Eine Möglichkeit wäre auch, dass der Staat einspringt und durch eine Auffanggesellschaft für die Sanierung sorgt. Als Vorbild in Spielberg gilt die staatliche Pleite-Holding GPI, die Betriebe wieder sinnvoll hochgefahren hat. Lercher forderte deshalb einen staatlichen Beteiligungsfonds am Unternehmen: „Wirtschaftsministerin Schramböck hat angekündigt, dass sie Österreichs Schlüsseltechnologie verstärkt im Land behalten möchte. ATB stellt Elektromotoren her. Mehr Schlüssel- und Zukunftstechnologie geht gar nicht.“ Schramböck müsse jetzt „schlaue Wirtschaftspolitik“ betreiben und für eine Sanierung sorgen. „Vielleicht gibt es aber auch einen Privatinvestor, der es mit uns probieren will“, sagt Leitner.
Wenn der langjährige Betriebsrat nun davon spricht, dass die ATB-Belegschaft zu „Kampfmaßnahmen gezwungen“ werde, ist das keine leere Floskel. Die Beschäftigten haben seit Jahren alles für den Standort getan. Ein Beispiel zeigt die Verbundenheit der Mitarbeiter mit dem Werk ganz besonders: 2003 sollten über 100 Arbeitsplätze aus der Wickelei nach Serbien verlagert werden. Alle Mitarbeiter haben sich kurzerhand auf Lohn- und Gehaltskürzungen eingelassen, um die Arbeitsplätze in Spielberg zu erhalten. Mit Erfolg – die Wickelei hat sich zum Kompetenzzentrum entwickelt, 2016 übernahm sie sogar Aufgaben vom deutschen Standort.
Am Montag kamen die ATB-Mitarbeiterinnen aus dem Betriebsurlaub zurück. Vor dem Tor zum Werk erwarteten sie 250 Menschen aus der Region und wollten sie unterstützen. Vorstand Rolf Primigg hatte allerdings noch eine letzte Überraschung für seine Mitarbeiterinnen auf Lager: er zog die Kündigungen in die Länge. Ohne Essen und Trinken im ganzen Haus. Geschlagene sieben Stunden lang. Sogar die Rettung musste anrücken.
Arbeiterkammer und Gewerkschaft wurden vom Vorstand von der Versammlung ausgeschlossen.

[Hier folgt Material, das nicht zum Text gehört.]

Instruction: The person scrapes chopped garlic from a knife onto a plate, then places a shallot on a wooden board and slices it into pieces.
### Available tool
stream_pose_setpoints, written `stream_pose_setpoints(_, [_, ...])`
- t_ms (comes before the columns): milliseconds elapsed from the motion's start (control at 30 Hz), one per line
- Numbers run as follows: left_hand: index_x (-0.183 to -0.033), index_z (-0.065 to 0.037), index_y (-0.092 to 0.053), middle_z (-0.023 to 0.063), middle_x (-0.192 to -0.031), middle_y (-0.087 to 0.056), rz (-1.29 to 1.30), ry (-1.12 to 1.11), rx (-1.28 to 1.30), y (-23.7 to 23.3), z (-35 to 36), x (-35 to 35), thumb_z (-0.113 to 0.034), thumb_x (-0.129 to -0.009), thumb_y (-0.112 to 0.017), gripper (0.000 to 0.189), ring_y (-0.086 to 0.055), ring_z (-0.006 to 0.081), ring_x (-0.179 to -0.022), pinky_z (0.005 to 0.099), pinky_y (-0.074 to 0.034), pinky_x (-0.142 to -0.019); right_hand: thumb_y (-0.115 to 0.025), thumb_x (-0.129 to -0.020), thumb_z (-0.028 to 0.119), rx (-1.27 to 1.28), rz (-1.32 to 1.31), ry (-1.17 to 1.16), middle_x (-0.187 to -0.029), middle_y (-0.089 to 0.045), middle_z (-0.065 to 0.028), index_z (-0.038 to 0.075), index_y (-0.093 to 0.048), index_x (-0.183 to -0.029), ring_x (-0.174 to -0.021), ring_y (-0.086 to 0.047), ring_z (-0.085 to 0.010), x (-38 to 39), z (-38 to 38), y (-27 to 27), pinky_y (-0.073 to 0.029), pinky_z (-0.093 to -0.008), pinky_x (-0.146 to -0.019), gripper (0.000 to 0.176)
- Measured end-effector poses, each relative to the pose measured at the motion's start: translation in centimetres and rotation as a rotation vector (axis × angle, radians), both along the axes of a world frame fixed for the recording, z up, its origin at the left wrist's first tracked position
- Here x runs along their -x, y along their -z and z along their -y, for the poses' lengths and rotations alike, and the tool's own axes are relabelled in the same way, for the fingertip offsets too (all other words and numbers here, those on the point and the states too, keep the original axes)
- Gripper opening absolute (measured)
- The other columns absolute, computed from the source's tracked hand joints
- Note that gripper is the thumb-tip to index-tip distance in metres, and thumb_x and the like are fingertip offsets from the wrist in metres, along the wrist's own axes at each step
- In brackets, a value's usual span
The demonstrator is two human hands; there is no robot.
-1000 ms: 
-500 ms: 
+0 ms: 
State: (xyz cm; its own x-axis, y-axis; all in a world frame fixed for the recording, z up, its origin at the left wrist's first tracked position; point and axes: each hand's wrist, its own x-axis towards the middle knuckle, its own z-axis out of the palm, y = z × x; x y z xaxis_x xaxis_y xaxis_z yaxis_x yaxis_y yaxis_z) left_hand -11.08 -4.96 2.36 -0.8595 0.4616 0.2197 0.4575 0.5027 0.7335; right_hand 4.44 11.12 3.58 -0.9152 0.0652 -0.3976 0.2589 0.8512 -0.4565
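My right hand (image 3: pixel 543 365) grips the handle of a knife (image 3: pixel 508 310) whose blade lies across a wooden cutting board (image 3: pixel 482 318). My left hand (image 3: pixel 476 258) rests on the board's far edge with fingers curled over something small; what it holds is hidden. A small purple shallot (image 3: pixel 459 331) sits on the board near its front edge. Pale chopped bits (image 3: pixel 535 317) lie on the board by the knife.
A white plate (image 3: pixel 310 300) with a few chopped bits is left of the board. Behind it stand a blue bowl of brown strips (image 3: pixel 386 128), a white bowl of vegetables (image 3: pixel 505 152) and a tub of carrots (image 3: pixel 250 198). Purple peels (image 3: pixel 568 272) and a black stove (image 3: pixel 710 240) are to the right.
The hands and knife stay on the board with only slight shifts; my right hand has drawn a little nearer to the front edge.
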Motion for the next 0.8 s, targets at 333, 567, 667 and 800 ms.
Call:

Die meisten Beschäftigten waren seit Jahrzehnten im Betrieb. Für ihre Abfertigungen hat die Wolong-Gruppe kein Geld. Darum muss der Insolvenzausgleichsfonds einspringen. Die chinesischen Eigentümer der ATB stellen lieber 30 Millionen Euro für andere Gläubiger bereit. So gelang es ihnen, eine Lücke im Insolvenzrecht auszunützen und die Maschinen des Werks nach Polen zu bringen. Die Arbeiterkammer will hat beim Oberlandesgericht Einspruch eingelegt. Doch während am Mittwoch draußen die Belegschaft demonstrierte, transportierten LKW mit polnischen Kennzeichen die Maschinen ab. Die SPÖ will nun im Parlament eine Gesetzesänderung durchsetzen und die Lücke schließen. Denn so etwas soll nicht noch einmal passieren.
Bereits vor Wochen hatten sich die Beschäftigten an den Bundeskanzler gewandt, berichtet Betriebsrat Leitner kontrast.at: “Wir wollten mit dem Bundeskanzler reden, haben ihm geschrieben, aber er hat uns vier Wochen nicht einmal geantwortet.” Früher seien bei Krisen zumindest Regierungsvertreter hier gewesen und hätten sich bemüht. Von der Türkis-Grünen Regierung ließ sich niemand blicken.
Mittwoch kam dann doch noch ein Anruf aus dem Bundeskanzleramt mit einer Erklärung dafür: Kanzler Kurz und sein Team hab die Anliegen der fast 400 Beschäftigten „übersehen“.